[[ Data segment open ]]
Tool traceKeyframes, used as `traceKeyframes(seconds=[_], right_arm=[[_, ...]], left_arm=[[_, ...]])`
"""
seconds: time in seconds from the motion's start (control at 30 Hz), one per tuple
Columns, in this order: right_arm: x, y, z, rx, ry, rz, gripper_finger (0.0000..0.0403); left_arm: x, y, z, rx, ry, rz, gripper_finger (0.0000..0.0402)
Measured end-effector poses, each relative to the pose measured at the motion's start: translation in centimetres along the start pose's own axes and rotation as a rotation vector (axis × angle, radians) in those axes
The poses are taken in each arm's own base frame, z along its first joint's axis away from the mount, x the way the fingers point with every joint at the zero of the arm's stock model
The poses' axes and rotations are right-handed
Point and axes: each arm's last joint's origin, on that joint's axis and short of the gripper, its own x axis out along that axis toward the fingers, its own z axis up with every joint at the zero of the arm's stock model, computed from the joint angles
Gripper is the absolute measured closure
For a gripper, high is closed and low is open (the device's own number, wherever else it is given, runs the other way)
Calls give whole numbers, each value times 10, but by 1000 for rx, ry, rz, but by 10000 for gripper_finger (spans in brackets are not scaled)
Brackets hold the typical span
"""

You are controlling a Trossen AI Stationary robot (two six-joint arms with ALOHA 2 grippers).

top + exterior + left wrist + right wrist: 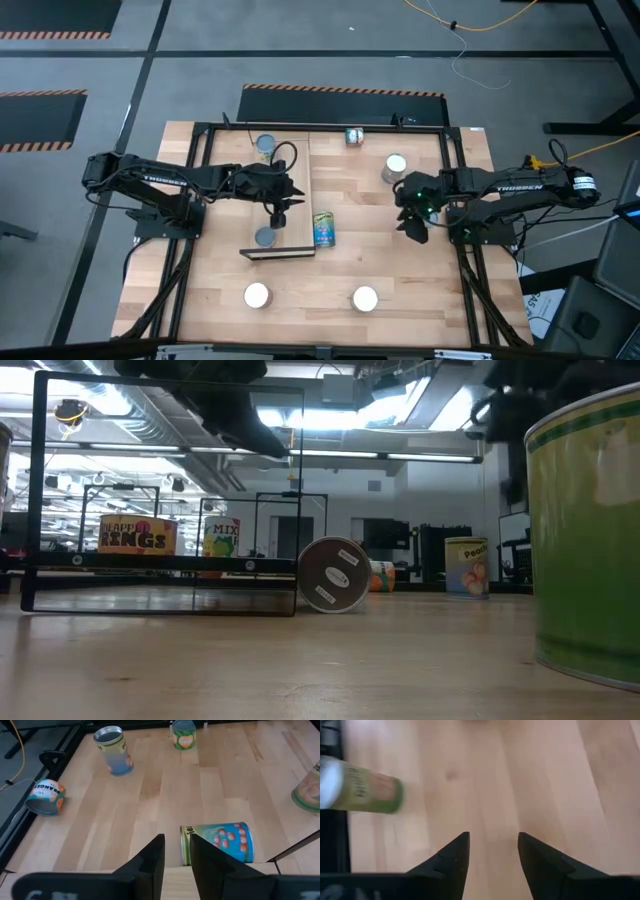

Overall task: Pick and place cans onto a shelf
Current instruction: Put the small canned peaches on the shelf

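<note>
The shelf [295, 170] is a long light-wood plank at the table's middle left. Two cans stand on it, one at its far end [265, 145] and one at its near end [266, 237]. My left gripper [280, 208] hangs over the shelf between them, open [177, 865] with nothing between its fingers. Just off the shelf's right edge a blue-and-yellow can [220, 842] lies on its side on the table. My right gripper [413, 225] hovers over bare table at the right, open [492, 855] and empty. A blurred green-labelled can [365, 792] shows off to one side in its wrist view.
An upright can [395, 167] stands at the far right and another can [354, 135] lies on its side at the far edge. Two white-topped cans [257, 295] [365, 298] stand near the front edge. A black frame [200, 200] borders the table.
</note>
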Motion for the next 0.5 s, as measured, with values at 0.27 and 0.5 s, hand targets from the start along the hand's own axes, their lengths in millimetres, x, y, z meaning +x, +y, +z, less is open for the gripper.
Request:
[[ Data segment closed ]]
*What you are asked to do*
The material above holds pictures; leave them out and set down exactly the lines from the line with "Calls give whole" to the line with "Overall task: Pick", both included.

*Solved exercise*
Calls give whole numbers, each value times 10, but by 1000 for rx, ry, rz, but by 10000 for gripper_finger (spans in brackets are not scaled)
Brackets hold the typical span
"""

You are controlling a Trossen AI Stationary robot (two six-joint arms with ALOHA 2 grippers).

top + exterior + left wrist + right wrist: 

Overall task: Pick and place cans onto a shelf

The output requires no further additions.